EXERCISE GOAL ▸
Please print only the top portion of the entries below, ending with the line that contains "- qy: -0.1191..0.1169", exactly as written.
START INFORMATION SHOWN
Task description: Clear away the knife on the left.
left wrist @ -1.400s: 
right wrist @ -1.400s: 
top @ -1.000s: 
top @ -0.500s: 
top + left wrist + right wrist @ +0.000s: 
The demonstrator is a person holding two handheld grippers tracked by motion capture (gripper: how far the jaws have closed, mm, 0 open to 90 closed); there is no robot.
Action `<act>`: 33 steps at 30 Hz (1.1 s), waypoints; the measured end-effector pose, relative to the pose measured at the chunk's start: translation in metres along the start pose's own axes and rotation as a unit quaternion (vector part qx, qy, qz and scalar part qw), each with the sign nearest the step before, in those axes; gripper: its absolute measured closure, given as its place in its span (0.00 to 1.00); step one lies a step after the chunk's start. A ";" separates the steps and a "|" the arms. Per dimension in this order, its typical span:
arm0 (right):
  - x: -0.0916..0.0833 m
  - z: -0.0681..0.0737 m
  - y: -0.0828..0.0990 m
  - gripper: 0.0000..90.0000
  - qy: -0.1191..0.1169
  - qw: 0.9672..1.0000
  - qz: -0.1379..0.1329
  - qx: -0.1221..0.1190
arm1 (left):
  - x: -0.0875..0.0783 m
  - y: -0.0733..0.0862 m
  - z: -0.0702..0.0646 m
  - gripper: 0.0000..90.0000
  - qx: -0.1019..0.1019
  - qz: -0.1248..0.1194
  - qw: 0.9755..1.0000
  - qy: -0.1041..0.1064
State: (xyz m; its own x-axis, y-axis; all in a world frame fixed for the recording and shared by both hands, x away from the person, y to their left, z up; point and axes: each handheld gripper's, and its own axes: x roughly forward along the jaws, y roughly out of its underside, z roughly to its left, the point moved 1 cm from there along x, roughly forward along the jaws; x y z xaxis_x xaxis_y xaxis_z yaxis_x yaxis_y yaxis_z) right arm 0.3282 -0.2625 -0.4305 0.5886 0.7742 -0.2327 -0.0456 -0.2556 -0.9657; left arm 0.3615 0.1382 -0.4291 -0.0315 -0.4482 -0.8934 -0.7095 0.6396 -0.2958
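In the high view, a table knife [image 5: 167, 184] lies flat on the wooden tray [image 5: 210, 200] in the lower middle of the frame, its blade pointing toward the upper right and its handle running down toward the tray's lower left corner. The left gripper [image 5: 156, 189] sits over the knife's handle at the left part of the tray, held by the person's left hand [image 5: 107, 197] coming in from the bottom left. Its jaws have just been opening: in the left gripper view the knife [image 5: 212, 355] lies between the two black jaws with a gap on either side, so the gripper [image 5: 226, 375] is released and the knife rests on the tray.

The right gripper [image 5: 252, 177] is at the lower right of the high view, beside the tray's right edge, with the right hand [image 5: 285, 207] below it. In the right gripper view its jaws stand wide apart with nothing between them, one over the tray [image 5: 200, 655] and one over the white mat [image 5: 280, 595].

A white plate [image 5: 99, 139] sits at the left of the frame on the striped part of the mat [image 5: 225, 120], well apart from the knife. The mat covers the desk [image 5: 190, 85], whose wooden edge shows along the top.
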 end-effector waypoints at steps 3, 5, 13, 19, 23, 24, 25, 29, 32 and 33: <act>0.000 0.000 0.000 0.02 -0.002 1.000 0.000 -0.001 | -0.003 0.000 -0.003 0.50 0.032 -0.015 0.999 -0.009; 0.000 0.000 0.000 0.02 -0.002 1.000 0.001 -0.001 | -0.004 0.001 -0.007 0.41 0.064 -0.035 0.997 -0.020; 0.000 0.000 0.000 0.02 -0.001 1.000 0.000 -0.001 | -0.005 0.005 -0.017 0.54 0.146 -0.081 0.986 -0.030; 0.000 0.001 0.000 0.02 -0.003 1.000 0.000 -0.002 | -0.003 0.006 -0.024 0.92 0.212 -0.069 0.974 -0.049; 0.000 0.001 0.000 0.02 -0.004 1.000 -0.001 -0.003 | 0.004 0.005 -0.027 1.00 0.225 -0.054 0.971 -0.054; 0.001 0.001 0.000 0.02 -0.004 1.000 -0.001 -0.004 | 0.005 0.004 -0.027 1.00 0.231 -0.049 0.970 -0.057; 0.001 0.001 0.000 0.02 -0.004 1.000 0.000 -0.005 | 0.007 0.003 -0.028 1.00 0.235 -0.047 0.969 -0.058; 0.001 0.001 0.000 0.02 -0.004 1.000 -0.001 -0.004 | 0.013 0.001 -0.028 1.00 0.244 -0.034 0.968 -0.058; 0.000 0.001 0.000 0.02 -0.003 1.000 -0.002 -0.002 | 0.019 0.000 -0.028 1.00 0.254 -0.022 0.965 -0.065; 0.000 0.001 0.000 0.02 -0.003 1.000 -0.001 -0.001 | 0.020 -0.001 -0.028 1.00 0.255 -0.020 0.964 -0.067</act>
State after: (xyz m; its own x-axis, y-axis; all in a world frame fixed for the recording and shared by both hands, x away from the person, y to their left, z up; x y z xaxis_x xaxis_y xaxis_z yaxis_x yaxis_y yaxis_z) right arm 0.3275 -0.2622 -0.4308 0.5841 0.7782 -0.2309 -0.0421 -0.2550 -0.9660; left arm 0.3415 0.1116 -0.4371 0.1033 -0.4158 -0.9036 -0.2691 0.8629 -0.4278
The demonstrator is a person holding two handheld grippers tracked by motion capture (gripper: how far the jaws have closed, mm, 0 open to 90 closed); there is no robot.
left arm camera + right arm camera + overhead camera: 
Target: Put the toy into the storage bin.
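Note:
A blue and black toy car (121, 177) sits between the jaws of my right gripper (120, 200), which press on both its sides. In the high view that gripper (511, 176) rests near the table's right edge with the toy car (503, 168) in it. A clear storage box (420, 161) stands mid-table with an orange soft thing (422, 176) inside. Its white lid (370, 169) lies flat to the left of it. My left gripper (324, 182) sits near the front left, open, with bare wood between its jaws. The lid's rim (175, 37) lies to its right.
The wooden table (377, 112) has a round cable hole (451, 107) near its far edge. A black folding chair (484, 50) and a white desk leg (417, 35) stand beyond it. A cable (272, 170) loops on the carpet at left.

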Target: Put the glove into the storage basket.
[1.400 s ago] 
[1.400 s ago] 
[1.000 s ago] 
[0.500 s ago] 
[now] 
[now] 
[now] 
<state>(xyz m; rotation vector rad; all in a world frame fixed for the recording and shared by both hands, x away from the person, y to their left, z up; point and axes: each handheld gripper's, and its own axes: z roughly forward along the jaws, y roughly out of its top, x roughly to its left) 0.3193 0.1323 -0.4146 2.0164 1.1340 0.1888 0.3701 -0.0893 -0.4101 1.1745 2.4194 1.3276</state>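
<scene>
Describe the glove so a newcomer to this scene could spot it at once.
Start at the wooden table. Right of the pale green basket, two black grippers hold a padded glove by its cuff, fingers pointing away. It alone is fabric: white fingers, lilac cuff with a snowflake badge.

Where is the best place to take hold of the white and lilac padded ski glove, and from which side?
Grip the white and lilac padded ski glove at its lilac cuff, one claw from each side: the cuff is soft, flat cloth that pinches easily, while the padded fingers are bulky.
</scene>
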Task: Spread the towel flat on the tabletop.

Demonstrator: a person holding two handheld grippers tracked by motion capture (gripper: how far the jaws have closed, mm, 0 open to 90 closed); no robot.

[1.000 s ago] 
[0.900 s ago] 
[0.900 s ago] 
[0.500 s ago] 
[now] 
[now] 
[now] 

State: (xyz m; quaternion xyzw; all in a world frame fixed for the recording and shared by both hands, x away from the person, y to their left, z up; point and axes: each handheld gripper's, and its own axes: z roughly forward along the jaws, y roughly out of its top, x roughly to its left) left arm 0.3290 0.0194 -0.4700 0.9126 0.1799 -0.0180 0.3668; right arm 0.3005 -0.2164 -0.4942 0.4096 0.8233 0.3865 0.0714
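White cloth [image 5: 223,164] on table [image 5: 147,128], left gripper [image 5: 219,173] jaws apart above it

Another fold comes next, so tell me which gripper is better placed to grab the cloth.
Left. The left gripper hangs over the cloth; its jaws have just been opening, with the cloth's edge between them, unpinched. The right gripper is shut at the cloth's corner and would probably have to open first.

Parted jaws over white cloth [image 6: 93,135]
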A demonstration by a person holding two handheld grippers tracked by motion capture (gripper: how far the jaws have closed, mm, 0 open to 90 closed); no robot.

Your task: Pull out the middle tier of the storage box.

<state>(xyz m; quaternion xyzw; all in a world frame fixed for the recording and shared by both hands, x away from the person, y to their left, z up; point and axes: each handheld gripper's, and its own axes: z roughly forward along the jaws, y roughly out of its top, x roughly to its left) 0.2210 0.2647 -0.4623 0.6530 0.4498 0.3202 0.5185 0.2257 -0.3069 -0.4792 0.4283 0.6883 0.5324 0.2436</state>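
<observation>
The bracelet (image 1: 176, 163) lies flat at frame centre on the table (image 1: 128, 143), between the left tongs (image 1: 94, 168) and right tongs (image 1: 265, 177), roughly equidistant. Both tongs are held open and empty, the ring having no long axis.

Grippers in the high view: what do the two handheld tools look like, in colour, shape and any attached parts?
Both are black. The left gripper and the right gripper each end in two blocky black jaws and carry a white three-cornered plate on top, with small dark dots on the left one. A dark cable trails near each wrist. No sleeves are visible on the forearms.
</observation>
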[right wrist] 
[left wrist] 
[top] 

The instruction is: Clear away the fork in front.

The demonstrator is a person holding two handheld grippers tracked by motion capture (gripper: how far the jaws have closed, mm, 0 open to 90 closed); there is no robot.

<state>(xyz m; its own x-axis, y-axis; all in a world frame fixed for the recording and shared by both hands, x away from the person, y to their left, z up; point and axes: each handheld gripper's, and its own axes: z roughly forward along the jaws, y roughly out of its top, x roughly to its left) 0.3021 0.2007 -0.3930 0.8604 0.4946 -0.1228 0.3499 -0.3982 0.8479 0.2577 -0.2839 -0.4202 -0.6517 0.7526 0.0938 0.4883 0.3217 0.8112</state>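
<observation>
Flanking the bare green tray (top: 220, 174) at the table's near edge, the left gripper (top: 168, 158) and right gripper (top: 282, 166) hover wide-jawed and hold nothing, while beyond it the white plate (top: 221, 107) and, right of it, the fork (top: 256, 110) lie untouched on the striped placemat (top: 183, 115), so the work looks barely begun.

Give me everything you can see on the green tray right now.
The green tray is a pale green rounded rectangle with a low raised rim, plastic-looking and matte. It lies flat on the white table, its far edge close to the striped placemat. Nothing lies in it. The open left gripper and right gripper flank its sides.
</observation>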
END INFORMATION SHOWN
SOLUTION FOR THIS TASK ▸
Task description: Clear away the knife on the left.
left wrist @ -1.400s: 
right wrist @ -1.400s: 
top @ -1.000s: 
top @ -0.500s: 
top + left wrist + right wrist @ +0.000s: 
The demonstrator is a person holding two handheld grippers tracked by motion capture (gripper: how far the jaws have closed, mm, 0 open to 90 closed); there is no robot.
Action `<act>`: 33 steps at 30 Hz (1.1 s), waypoints; the measured end-effector pose, relative to the pose measured at the chunk's start: translation in metres along the start pose's own axes and rotation as a unit quaternion (vector part qx, qy, qz and scalar part qw), each with the sign nearest the step before, in those axes; gripper: its absolute measured closure, given as its place in its span (0.00 to 1.00); step one lies a step after the chunk's start. A ";" separates the steps and a "|" the arms. Per dimension in this order, its typical span:
arm0 (right):
  - x: -0.0916..0.0833 m
  - z: -0.0681..0.0737 m
  - y: -0.0828..0.0990 m
  - gripper: 0.0000..90.0000
  - qy: -0.1191..0.1169

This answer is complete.